Rat costochondral chondrocytes possess 25-hydroxyvitamin D₃ 1α- and 24R-hydroxylase activities and metabolize 25-(OH)D₃ to 1,25-(OH)₂D₃ and 24,25-(OH)₂D₃ in a cell maturation-specific and time-dependent manner. This study examined the hypothesis that 1α,25-(OH)₂D₃ and 24R,25-(OH)₂D₃ regulate the activities of both hydroxylases in prehypertrophic/upper hypertrophic (growth zone) chondrocytes, and 1α,25-(OH)₂D₃ exerts its effects via mechanisms involving protein kinase C (PKC) mediated pathways. Rat costochondral growth zone chondrocytes were treated with 10^-9-10^-7 M 1α,25-(OH)₂D₃ or 24R,25-(OH)₂D₃ for 24 hours, and 1α- and 24R-hydroxylase activities in cell homogenates determined by measuring the conversion of [³H]-25-(OH)D₃ to [³H]-1,25-(OH)₂D₃ and [³H]-24,25-(OH)₂D₃. Metabolite production by intact cells was determined at 6 and 24 hours. Involvement of PKC was assessed using chelerythrine, and the requirement for protein synthesis was assessed using cycloheximide. In addition, the effect of 10^-10-10^-8 M 1α,25-(OH)₂D₃ on 24-hydroxylase expression was assessed by semiquantitative measurement of mRNA levels using RT-PCR. Involvement of the membrane receptor for 1α,25-(OH)₂D₃ (1,25-mVDR), which exerts its effects via PKC, was assessed by blocking the 1,25-mVDR with an antibody (Ab99) generated against the 1,25-mVDR in chick enterocyte membranes.
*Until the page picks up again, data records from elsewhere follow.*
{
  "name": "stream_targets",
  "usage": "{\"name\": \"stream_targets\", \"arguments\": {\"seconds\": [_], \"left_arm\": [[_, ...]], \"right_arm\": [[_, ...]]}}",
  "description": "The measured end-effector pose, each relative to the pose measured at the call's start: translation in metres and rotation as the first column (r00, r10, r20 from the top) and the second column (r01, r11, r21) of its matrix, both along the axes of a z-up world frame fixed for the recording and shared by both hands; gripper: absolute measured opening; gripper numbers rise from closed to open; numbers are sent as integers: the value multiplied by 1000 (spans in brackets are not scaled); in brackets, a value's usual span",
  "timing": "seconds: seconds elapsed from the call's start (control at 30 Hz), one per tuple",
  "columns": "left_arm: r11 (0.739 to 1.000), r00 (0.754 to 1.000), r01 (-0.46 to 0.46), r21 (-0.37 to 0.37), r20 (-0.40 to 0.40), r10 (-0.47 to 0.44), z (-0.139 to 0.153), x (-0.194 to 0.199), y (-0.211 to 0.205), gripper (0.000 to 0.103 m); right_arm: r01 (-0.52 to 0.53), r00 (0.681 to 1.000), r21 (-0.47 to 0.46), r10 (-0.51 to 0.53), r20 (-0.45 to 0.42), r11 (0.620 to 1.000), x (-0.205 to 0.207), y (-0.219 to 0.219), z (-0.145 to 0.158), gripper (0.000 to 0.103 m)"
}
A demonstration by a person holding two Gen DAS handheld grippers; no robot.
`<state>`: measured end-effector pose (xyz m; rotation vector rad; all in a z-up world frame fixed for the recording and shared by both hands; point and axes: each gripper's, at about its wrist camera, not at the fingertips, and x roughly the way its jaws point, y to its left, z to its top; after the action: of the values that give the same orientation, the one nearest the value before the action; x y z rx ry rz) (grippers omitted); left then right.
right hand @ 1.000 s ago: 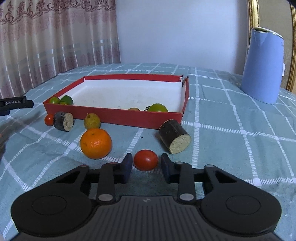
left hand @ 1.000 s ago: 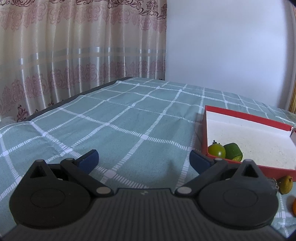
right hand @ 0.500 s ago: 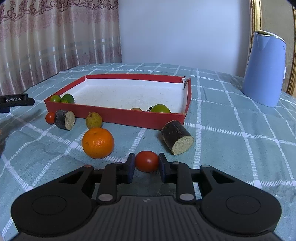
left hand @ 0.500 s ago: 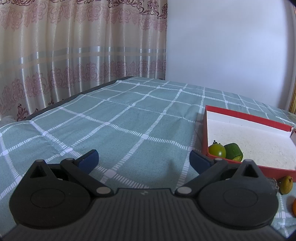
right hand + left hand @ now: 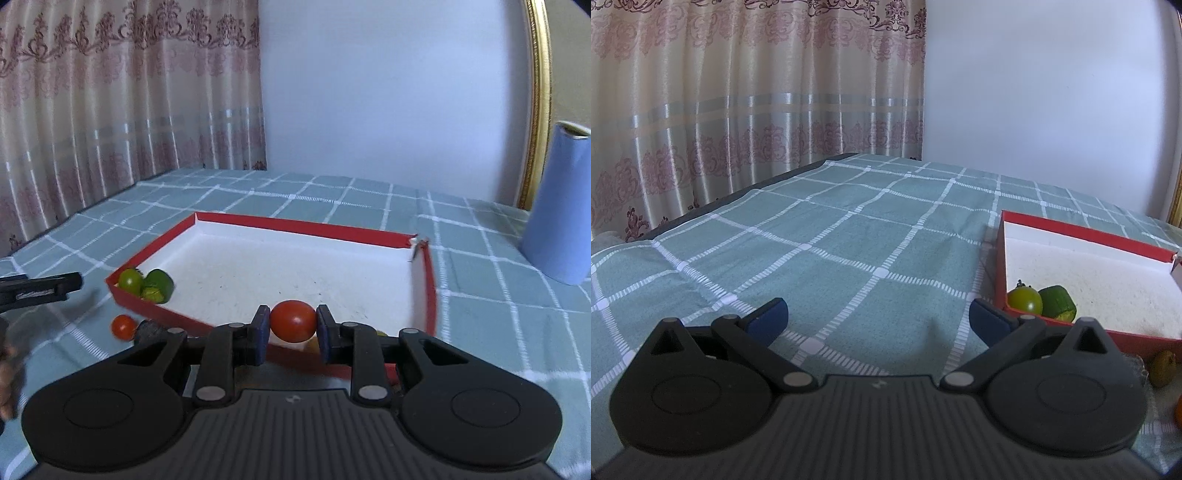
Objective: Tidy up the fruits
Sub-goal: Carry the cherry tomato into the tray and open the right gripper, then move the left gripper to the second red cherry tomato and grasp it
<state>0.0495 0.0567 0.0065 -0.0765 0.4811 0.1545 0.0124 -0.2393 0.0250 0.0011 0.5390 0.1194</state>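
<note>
My right gripper [image 5: 291,323] is shut on a red tomato [image 5: 293,320] and holds it in the air over the near edge of the red box [image 5: 295,226]. The box has a white floor and holds a green tomato [image 5: 130,279] and a green fruit piece [image 5: 159,284] in its near left corner. A second red tomato [image 5: 123,326] and a dark chunk [image 5: 149,330] lie on the cloth outside the box. My left gripper [image 5: 877,319] is open and empty over the cloth, left of the box [image 5: 1082,232], where the green tomato [image 5: 1025,301] also shows.
A tall blue container [image 5: 559,206] stands on the right of the checked green cloth [image 5: 498,314]. A yellowish fruit [image 5: 1162,368] and an orange [image 5: 1178,411] lie by the box's near side. Curtains hang behind the bed's far left edge.
My right gripper closed on the red tomato and lifted it off the cloth, moving forward to the box's near edge. The left gripper has not moved.
</note>
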Motion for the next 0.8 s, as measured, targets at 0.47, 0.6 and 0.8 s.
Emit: {"name": "stream_targets", "arguments": {"seconds": [0.47,0.6,0.8], "left_arm": [[1000,1000,-11,12,3,11,2,-1,-1,103],[1000,1000,-6,15,7,5,2,-1,-2,103],[992,992,125,24,19,-126,3,-6,-9,103]], "right_arm": [[62,998,54,-62,-4,997,13,-14,-8,33],[68,997,121,-72,27,990,-13,-30,-1,34],[85,994,109,-91,55,990,-68,-50,-12,60]]}}
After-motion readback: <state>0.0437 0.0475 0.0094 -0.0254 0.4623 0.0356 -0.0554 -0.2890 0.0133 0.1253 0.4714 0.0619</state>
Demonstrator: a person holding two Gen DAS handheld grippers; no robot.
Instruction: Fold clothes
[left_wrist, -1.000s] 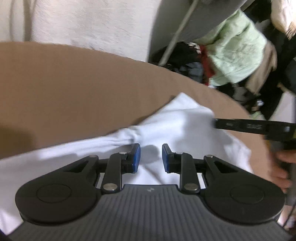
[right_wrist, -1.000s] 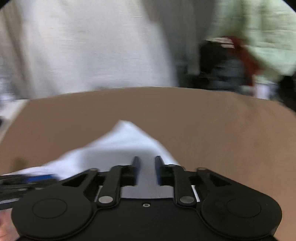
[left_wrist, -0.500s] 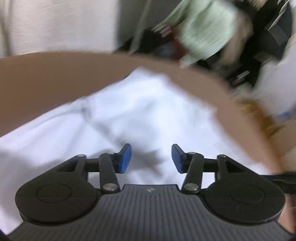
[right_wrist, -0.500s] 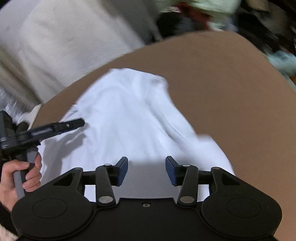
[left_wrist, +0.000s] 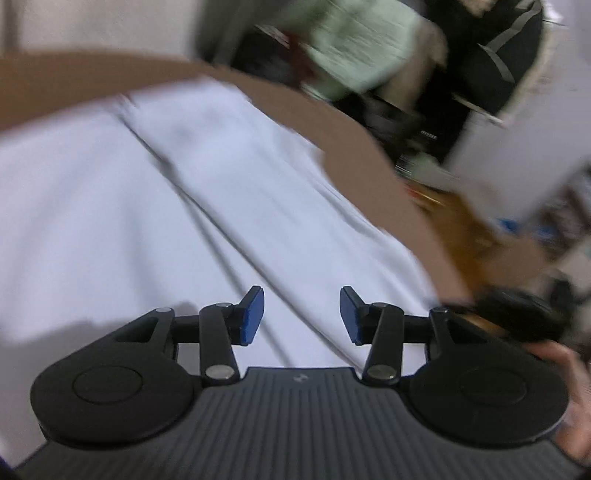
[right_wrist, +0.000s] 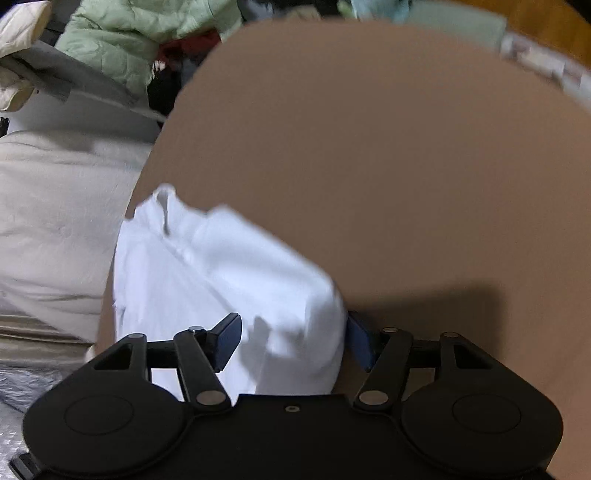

Specificity of the 1,25-(OH)₂D₃-dependent effect on 24,25-(OH)₂D₃ production was determined by comparing the response to 1α,25-(OH)₂D₃ to the response to 1 β,25-(OH)₂D₃. 1α,25-(OH)₂D₃ increased 24R-hydroxylase specific activity in a dose-dependent manner; 24,25-(OH)₂D₃ production by intact cells was also increased. The effect of 1α,25-(OH)₂D₃ on 24,25-(OH)₂D₃ production was stereospecific. Only 1 1α,25-(OH)₂D₃ caused an increase; 1β,25-(OH)₂D₃ was without effect. 24R,25-(OH)₂D₃ had no effect on 24R-hydroxylase activity at 24 hours, 1α-hydroxylase activity was unaffected by either metabolite at 24 hours, 1α,25-(OH)₂D₃ affected 24R-hydroxylase activity via a PKC-dependent mechanism requiring new protein synthesis. In addition, 1α,25-(OH)₂D₃ caused a dose-dependent increase in 24-hydroxylase mRNA levels. The 1,25-mVDR was involved in the 1α,25-(OH)₂D₃-dependent stimulation of 24R-hydroxylase. These results suggest an interrelationship between the 1,25-mVDR and gene expression via the nuclear VDR (nVDR) and/or a PKC-mediated mechanism in modulating 24R-hydroxylase in growth zone chondrocytes.